The UW recently won a four-year, $2.2 million grant from the Howard Hughes Medical Institute for programs to support undergraduate biology education, prepare future faculty, and develop K-12 outreach programs—including the Summer Institute in Life Science.
One new program made possible through the grant is the Biology Fellows Program, through which up to 24 promising students will be recruited and receive academic, social, and financial support during their freshman and sophomore years.
The grant will also enable all biology majors to apply for research internships with up to eight quarters of support, an increase from the current three quarter maximum. And those interested in working for one quarter—full-time—as part of a research team at Friday Harbor Laboratories on San Juan Island can apply for the new Research Apprenticeship program.
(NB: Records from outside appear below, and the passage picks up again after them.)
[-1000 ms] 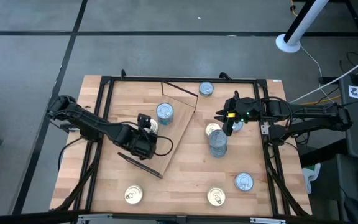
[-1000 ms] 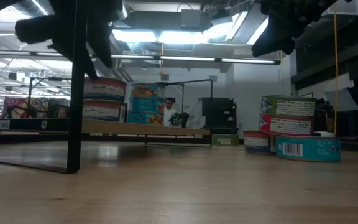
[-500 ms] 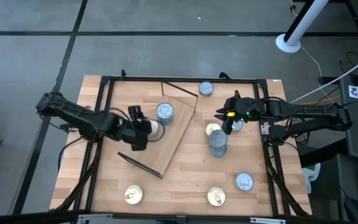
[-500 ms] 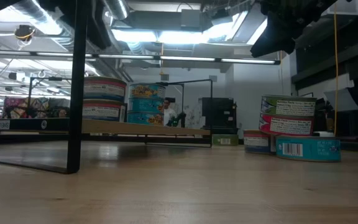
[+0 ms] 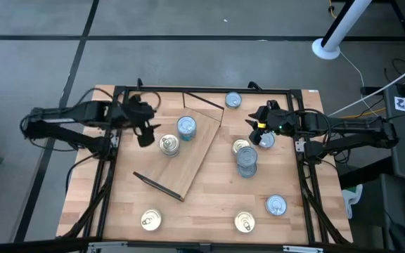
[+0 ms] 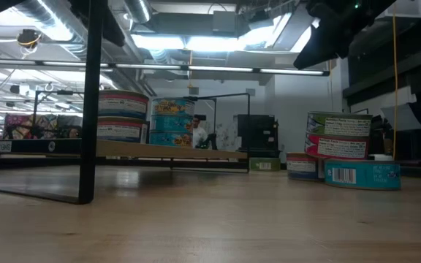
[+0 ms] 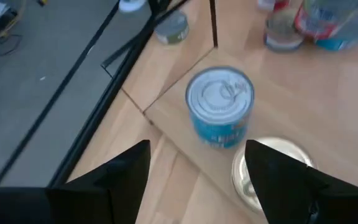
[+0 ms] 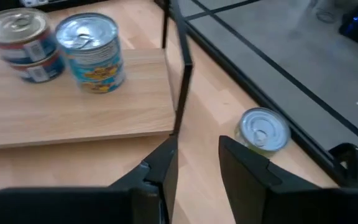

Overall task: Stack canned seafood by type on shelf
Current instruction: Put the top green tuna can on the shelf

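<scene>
1. Looking down in the high view: left gripper (image 5: 145, 125) hovers at the shelf's (image 5: 199, 158) left edge, jaws apart, empty. Right gripper (image 5: 261, 121) sits above the table right of the shelf; a silver top shows just beside it, can't tell if gripped. Shelf holds a blue-label stack (image 5: 186, 126) and a gold-lid stack (image 5: 169, 145), close together. Loose tins: one far (image 5: 233, 100), a stack right of the shelf (image 5: 246, 160), three near edge (image 5: 150, 220).
2. Low view: two stacks on the shelf (image 6: 167, 152) at left, side by side; stacked and single tins at right (image 6: 338, 146). Grippers mostly out of frame overhead.
3. Left wrist view: fingers (image 7: 129, 168) wide apart, nothing between; blue-label tin (image 7: 220, 106) ahead on the board, gold lid (image 7: 272, 171) beside it.
4. Right wrist view: fingers (image 8: 163, 165) narrowly apart, nothing clamped visibly; silver-top tin (image 8: 263, 129) on the table ahead, shelf stacks (image 8: 95, 53) beyond.
5. Step judged: sorting midway, between picks. Next move likely needs a gripper lowered squarely over a loose tin.
</scene>
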Controlling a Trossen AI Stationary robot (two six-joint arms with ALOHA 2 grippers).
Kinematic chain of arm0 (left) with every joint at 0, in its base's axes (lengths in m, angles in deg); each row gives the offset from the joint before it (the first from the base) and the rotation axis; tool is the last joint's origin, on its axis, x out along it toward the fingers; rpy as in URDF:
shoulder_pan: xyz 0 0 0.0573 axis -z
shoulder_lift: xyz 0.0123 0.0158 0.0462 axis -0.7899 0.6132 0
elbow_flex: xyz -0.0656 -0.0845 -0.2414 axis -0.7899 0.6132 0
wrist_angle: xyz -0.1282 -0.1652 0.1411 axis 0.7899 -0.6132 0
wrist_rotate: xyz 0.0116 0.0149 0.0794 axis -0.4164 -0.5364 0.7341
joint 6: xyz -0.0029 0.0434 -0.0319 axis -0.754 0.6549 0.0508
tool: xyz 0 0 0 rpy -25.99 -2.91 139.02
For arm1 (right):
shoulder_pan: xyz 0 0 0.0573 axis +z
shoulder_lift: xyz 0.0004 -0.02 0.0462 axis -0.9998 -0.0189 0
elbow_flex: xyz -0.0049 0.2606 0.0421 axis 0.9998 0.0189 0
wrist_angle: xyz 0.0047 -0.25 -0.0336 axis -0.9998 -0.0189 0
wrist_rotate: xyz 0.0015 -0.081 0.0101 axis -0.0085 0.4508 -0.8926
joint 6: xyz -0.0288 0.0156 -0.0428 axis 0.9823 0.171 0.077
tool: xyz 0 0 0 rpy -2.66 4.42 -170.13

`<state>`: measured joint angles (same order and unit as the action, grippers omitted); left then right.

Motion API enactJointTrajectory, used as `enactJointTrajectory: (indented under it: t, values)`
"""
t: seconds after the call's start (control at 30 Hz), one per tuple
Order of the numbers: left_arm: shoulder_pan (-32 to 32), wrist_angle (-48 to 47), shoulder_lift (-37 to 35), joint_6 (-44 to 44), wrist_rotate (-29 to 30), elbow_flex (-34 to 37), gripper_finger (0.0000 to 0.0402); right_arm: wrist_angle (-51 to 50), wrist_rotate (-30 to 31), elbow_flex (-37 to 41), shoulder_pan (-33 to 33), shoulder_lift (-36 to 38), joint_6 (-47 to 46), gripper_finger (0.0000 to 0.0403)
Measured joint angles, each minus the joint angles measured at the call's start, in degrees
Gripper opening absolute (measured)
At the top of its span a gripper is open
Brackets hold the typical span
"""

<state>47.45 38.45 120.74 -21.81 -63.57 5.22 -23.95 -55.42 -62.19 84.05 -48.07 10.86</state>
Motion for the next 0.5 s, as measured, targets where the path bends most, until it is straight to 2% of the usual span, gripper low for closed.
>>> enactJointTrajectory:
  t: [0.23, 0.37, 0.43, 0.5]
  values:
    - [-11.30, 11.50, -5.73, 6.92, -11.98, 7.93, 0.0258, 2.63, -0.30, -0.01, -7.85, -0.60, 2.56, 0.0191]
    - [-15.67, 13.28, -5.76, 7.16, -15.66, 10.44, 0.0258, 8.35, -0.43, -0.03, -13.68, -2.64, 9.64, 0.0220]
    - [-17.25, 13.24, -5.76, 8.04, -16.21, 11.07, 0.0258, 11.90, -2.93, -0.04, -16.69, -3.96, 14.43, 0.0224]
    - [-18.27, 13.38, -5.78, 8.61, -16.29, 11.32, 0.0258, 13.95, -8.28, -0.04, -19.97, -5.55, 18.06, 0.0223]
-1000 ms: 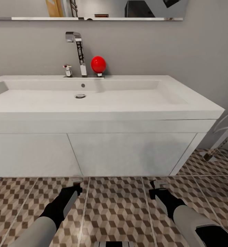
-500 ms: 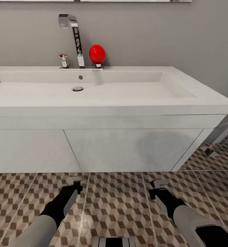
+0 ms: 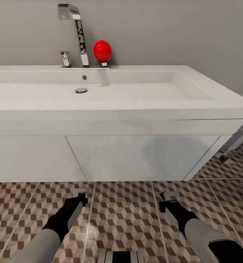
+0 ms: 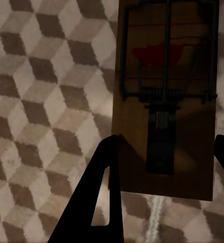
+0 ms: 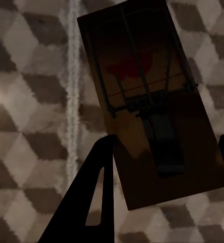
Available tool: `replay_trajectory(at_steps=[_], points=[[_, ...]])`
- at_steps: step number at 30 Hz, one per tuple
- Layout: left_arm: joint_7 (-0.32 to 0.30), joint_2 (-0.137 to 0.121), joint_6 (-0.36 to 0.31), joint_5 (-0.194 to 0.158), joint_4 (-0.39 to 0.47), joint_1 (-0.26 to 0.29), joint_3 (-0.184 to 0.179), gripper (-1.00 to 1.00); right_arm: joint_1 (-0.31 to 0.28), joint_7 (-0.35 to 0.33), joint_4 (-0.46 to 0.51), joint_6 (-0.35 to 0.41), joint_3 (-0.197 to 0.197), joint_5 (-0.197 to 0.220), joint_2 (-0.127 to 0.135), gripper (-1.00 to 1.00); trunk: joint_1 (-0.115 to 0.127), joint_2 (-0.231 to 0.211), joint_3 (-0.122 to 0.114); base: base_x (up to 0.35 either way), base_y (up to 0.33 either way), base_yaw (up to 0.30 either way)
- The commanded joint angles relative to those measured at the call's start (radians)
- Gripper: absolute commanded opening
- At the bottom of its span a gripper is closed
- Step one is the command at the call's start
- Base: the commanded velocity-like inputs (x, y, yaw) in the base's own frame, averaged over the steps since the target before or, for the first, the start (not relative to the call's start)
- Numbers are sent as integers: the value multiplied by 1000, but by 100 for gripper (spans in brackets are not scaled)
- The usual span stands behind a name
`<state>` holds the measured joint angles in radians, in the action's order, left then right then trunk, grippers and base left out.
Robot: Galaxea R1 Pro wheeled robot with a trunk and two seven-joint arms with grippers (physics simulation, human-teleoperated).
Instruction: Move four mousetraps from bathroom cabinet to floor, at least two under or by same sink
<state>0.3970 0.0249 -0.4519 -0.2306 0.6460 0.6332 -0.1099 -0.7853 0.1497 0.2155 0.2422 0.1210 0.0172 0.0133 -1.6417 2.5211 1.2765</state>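
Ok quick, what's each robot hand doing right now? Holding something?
Left gripper: shut on a mousetrap, held above the bathroom floor.
Right gripper: shut on another mousetrap.

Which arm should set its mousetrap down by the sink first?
Either, marginally the left. Left gripper and right gripper each grip a mousetrap above the floor, equally near the sink.
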Motion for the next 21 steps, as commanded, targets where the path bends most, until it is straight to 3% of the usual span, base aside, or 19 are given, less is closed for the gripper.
replay_trajectory(at_steps=[1, 21], points=[[10, -1, -3, -10, 1, 0, -5, -100, 0, 4, 2, 8, 9, 2, 1, -100, 0, 1, 5, 0, 0, 0], [9, -2, -4, -10, 1, 0, -4, -100, 0, 8, 2, 9, 11, -1, 1, -100, -9, 5, 82, 0, 0, 0]])
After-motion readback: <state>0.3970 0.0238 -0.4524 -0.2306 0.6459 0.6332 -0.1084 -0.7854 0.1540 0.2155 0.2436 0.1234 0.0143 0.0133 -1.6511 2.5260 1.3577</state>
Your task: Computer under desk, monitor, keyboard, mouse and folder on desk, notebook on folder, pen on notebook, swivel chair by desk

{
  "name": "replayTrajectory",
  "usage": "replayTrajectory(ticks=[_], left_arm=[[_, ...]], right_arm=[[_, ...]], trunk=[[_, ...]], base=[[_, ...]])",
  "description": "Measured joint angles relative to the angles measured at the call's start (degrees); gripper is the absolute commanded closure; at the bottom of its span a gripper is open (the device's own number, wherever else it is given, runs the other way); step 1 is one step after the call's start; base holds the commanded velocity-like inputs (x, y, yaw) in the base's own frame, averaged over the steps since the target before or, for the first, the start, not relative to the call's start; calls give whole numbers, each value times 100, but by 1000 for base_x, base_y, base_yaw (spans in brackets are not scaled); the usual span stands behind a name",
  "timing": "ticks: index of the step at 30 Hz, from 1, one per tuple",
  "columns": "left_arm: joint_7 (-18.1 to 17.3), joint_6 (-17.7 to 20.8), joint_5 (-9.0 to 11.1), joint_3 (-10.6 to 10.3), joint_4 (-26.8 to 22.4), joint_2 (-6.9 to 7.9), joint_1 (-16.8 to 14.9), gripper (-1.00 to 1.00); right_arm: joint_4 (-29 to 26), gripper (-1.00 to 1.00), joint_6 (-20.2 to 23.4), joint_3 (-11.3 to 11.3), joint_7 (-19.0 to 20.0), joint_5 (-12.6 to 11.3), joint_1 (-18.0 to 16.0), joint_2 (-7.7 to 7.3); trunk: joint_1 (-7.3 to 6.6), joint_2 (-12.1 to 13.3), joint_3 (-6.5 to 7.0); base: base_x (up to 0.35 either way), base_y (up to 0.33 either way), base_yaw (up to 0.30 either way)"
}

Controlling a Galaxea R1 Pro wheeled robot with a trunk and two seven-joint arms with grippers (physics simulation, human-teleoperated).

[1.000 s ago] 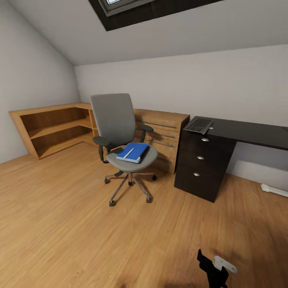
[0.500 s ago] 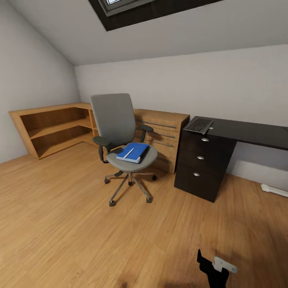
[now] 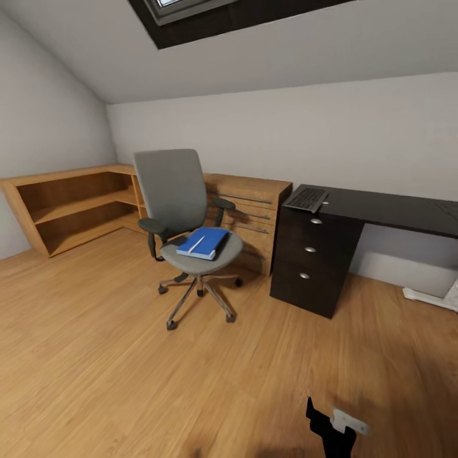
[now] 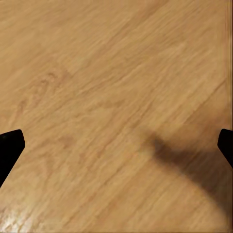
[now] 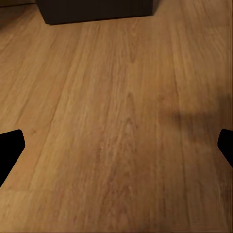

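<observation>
Sloped grey-white attic walls and a light wood floor (image 3: 95, 356) frame the bedroom. At centre stands the swivel chair (image 3: 178, 216), with the blue folder (image 3: 203, 243) flat on its seat and a thin white pen (image 3: 196, 243) on top. Right of the chair, the black table (image 3: 381, 210) carries the keyboard (image 3: 306, 199) at its left end. Both hands hang over bare floor, fingers apart: left hand (image 4: 116, 145), right hand (image 5: 116, 145). The folder lies far ahead and left, its long axis running away; which arm is nearer is unclear.

Soft even daylight (wide-angle edges bowed), faint shadows.
</observation>
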Motion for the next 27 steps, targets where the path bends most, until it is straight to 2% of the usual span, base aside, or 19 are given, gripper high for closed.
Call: replayTrajectory(ticks=[10, 16, 27], left_arm=[[1, 0, 1, 5, -1, 2, 0, -100], [0, 0, 9, 5, 0, 3, 0, -100], [0, 0, 10, 5, 12, 8, 0, -100]], right_arm=[[-5, -100, 10, -1, -1, 5, -1, 24], [0, -100, 10, -10, -1, 4, 0, 21], [2, -100, 9, -10, -2, 5, 0, 14]], trunk=[[0, 0, 2], [-1, 0, 2], [0, 0, 2]], base=[[0, 0, -233], [190, 0, -128], [19, 0, -259]])
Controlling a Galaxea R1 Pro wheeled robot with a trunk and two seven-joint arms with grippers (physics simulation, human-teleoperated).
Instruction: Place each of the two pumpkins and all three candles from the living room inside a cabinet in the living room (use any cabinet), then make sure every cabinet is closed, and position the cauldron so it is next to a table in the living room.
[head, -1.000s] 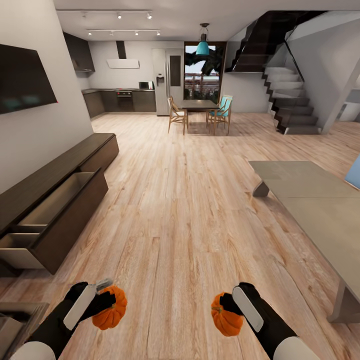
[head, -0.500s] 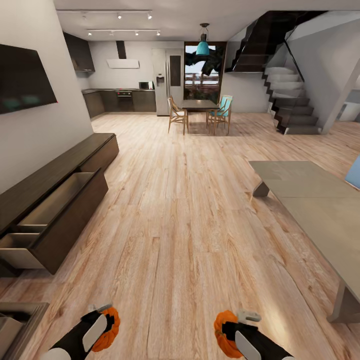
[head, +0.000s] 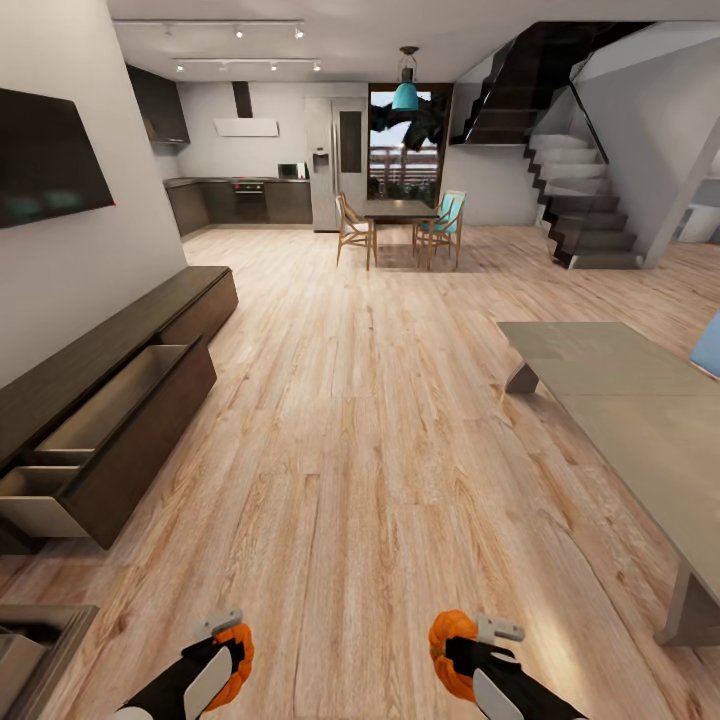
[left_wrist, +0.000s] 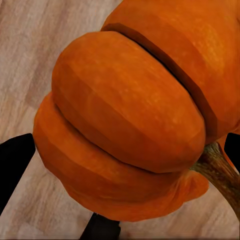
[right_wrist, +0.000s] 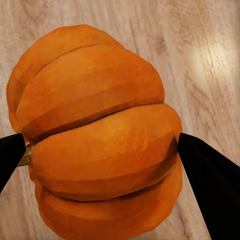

“That’s baptism by fire, but it’s life changing,” says Robin L. Wright, associate professor of zoology. “The students learn what it’s like to build the intense camaraderie that you have when you do science as a member of a team.”
The grant also will create a Future Faculty Fellows program, aimed at giving senior graduate students and post-doctoral researchers a firmer grounding in teaching skills.
The Hughes Institute has supported biology education and programs at the UW for the last 12 years. “That support has allowed 400 students at the UW and other institutions to conduct independent research,” says Wright, who wrote the recent grant proposal and administers the grant. “I expect the new grant to expand on those results. I think it’s a complete package that promotes undergraduate biology education but also emphasizes what our students do in service to the community.”